Covid: jovens de 12 a 17 anos são os que menos aderiram à vacina bivalente, diz Ministério da Saúde

    O recente aumento dos casos de Covid-19 alerta para a necessidade de colocar a vacinação contra Covid-19 em dia.

    Levantamento do Instituto Todos pela Saúde (ITpS) divulgado na última sexta-feira (15) mostrou que a taxa de testes positivos para Covid-19 aumentou oito pontos percentuais no Brasil em apenas 15 dias.

    De acordo com um relatório, a positividade para a infecção pelo novo coronavírus atingiu 22,3% na primeira semana de setembro.

    Dados do último Boletim InfoGripe da Fiocruz, divulgados na última quinta-feira (14), apontam para o crescimento de casos de Síndrome Respiratória Aguda Grave (SRAG) associados à Covid-19 em alguns estados do Sudeste e do Centro-Oeste. Acredita-se que aumento esteja associado à Eris, subvariante da Ômicron.

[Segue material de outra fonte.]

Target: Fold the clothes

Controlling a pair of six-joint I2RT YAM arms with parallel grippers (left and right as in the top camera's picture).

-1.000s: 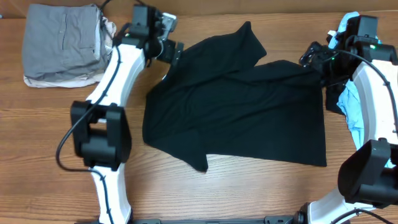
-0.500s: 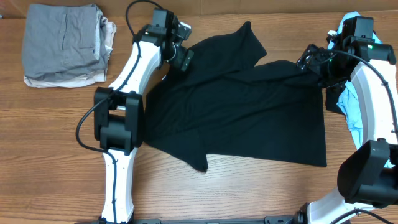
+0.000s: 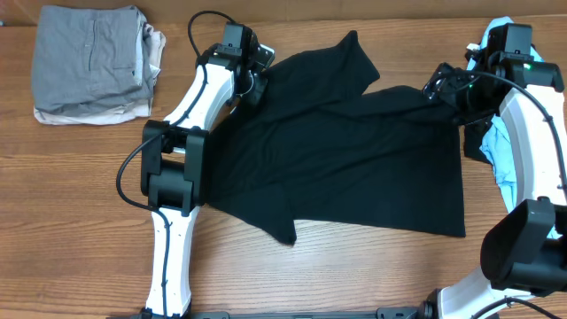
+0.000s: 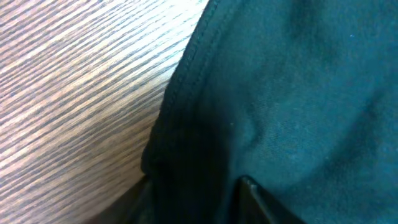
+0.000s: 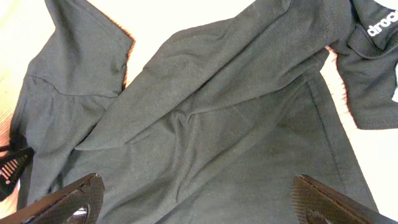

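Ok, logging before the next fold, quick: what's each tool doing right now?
Left tool: at the black T-shirt's edge; grip cannot be told.
Right tool: open, holding nothing.

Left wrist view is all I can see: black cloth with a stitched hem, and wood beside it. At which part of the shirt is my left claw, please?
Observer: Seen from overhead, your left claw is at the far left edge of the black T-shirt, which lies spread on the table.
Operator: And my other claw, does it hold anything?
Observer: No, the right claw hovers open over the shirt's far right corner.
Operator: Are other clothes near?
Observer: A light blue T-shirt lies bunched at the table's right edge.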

    Por outro lado, dados do Ministério da Saúde compilados a pedido do GLOBO mostram que até a última quarta-feira (13), apenas 21,54% da população tomou a vacina bivalente, desenvolvida para proteger contra a variante Ômicron. Para efeito de comparação, para a vacina monovalente, a cobertura é de 87,09%.

    A faixa etária com a menor adesão à vacina é a de adolescentes de 12 a 17 anos, com apenas 1,2% de cobertura vacinal. Já a idade de maior adesão é entre 75 a 79 anos, com 46,5% de cobertura. Os dados cobertura vai aumentando conforme a idade, mas permanece baixa de forma geral.

    Confira abaixo a cobertura vacinal com o imunizante bivalente contra a Covid-19 por faixa etária:

    12 a 17 anos: 1,2%

    18 a 19 anos: 7,8%

    20 a 24 anos: 7,7%

    25 a 29 anos: 9%

    30 a 34 anos: 9,6%

    35 a 39 anos: 11,1%

    40 a 44 anos: 13,5%

    45 a 49 anos: 14,9%

    50 a 54 anos: 17,2%

    55 a 59 anos: 21,4%

    60 a 64 anos: 33,7%

    65 a 69 anos: 40,2%

    70 a 74 anos: 45,8%

    75 a 79 anos: 46,5%

    80 anos ou mais: 43,5%

    O pesquisador Marcelo Gomes, coordenador do InfoGripe, alertou que embora o ritmo de crescimento das novas infecções pelo Sars-CoV-2 não seja alarmante, “é fundamental a vacina no braço dentro da recomendação atual das doses de reforço”.

    “O risco fica bem menor com a vacina, principalmente, para evitar o desenvolvimento de casos graves”, completou em comunicado.